The British hospital ship Asturias, whilst steaming with all navigating lights and with all the proper distinguishing Red Cross signs brilliantly illuminated, was torpedoed without warning. The following casualties occurred: Military – 11 dead, 3 missing, 17 injured; Crew: 20 dead, 9 missing, 22 injured. The missing include a female staff nurse and a stewardess.
Miss Beesley [said] the attack took place just before midnight… We had disembarked the sick and wounded the day before, and those on board comprised the nursing staff, RAMC orderlies and the crew. Most of us were in bed and were awakened by the noise of the explosion caused by the torpedo. I dressed, and came on board with a life-belt on. The people who suffered most were the RAMC men, who slept int he stern of the ship. Their quarters being filled with fumes from the explosion, which blew off the propeller, they had no time to dress and some of them were hurt… I was taken off in one of the big lifeboats from the starboard side… the operation of lowering the boats was extremely hazardous… the Asturias… eventually settled on a rock after drifting for some miles… Miss Beesley was not thrown into the water. The sight of the stokers and members of the crew, she said, was a pitiable one. Having no time to dress, they appeared clad in eiderdown, travelling rugs, etc.
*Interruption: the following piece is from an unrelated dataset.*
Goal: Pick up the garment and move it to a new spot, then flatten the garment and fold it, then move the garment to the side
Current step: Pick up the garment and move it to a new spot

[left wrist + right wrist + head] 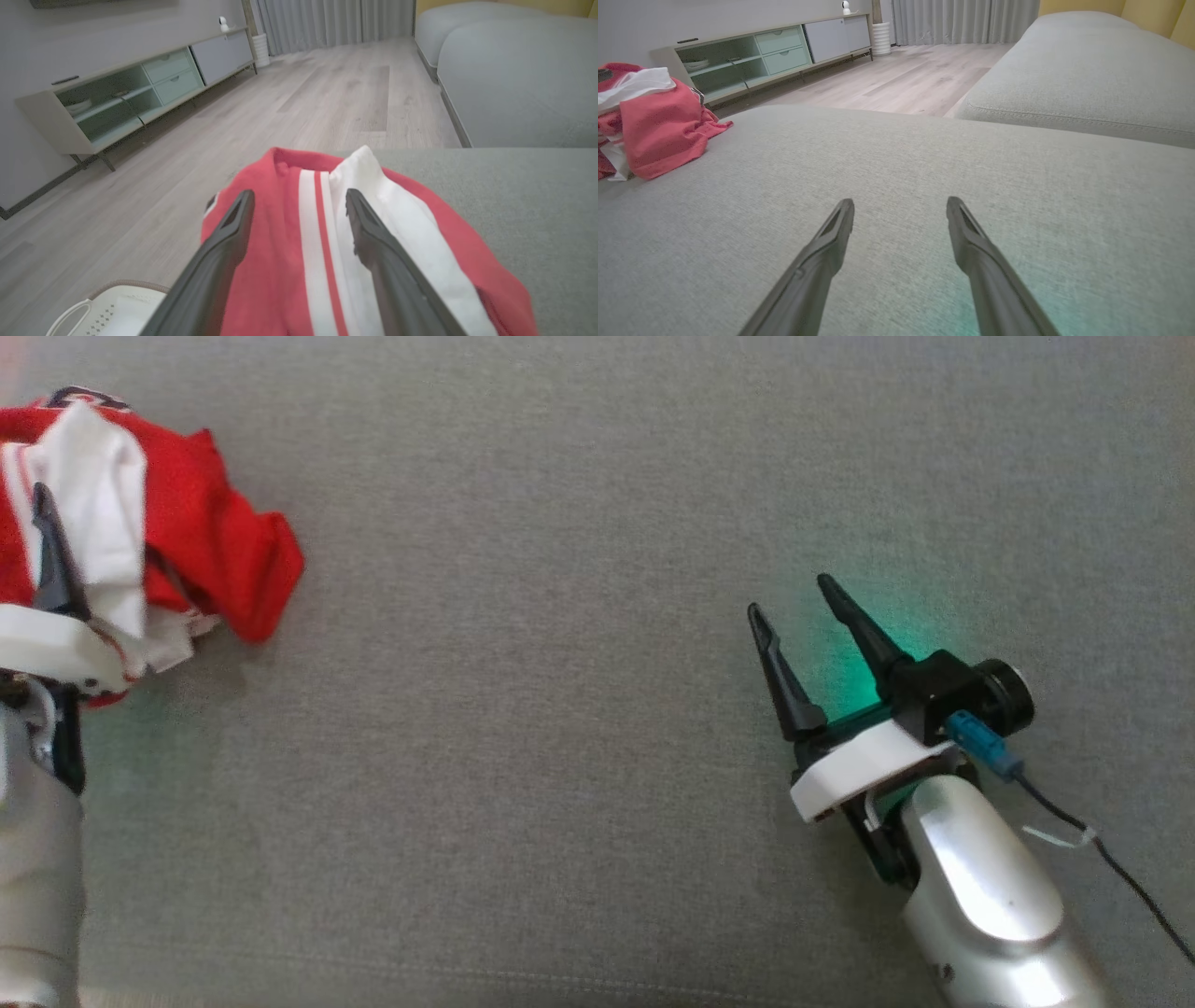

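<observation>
A crumpled red and white garment [215,541] lies at the far left of the grey cushion surface [560,709], close to its edge. My left gripper [56,523] is at the garment, and white cloth drapes over part of it. In the left wrist view its fingers [233,233] stand apart over the striped garment [420,242], so the left gripper [299,198] is open. My right gripper [789,595] rests open at the right, low over bare cushion, far from the garment [663,126]. Nothing is between the right gripper's [900,203] fingers.
Beyond the cushion's left edge are a wooden floor [303,102], a low cabinet [117,98] and a white basket [107,308] below. A second grey cushion [1087,79] rises beside the surface. A black cable [1102,849] trails from my right wrist.
</observation>
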Motion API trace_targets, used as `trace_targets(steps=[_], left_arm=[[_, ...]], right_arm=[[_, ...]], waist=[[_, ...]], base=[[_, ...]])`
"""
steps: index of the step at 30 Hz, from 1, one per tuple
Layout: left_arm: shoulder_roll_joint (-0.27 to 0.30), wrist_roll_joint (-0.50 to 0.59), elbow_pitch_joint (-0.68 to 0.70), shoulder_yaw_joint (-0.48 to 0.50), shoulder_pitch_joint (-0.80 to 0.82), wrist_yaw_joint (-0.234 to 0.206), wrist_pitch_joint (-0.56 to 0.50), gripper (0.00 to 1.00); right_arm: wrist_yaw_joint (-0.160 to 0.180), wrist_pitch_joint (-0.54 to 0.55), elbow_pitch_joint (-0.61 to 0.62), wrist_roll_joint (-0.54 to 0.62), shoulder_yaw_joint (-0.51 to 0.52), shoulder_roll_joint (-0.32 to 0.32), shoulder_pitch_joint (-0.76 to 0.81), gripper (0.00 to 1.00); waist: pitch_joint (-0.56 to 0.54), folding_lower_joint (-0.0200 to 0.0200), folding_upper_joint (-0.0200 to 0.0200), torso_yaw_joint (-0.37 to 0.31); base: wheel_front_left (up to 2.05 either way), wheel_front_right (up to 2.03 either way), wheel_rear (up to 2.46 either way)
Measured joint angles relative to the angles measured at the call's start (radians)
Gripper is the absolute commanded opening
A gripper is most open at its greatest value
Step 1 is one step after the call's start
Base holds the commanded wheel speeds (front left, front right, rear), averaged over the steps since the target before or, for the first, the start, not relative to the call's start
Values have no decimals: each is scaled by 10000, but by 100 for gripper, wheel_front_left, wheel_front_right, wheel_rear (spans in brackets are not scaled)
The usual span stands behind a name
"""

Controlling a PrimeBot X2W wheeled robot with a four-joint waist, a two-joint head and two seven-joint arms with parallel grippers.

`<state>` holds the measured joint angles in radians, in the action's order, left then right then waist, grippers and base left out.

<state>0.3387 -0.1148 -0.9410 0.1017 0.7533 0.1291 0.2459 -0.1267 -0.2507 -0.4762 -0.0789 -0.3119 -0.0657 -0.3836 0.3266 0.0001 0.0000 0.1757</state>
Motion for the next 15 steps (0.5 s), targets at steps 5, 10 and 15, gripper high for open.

Most of them had night attire showing underneath the clothing they had hastily donned, and I saw one private walking about in the Colonel’s overcoat. Some of those on board were badly burnt. She was in the lifeboat on the water for about four hours, when a small boat came to their aid, and Miss Beesley was landed with others in a little fishing village… Subsequently she journeyed to London by special train and arrived in Macclesfield yesterday week, feeling little worse for her unpleasant adventure. She is now awaiting orders to rejoin the military nursing service.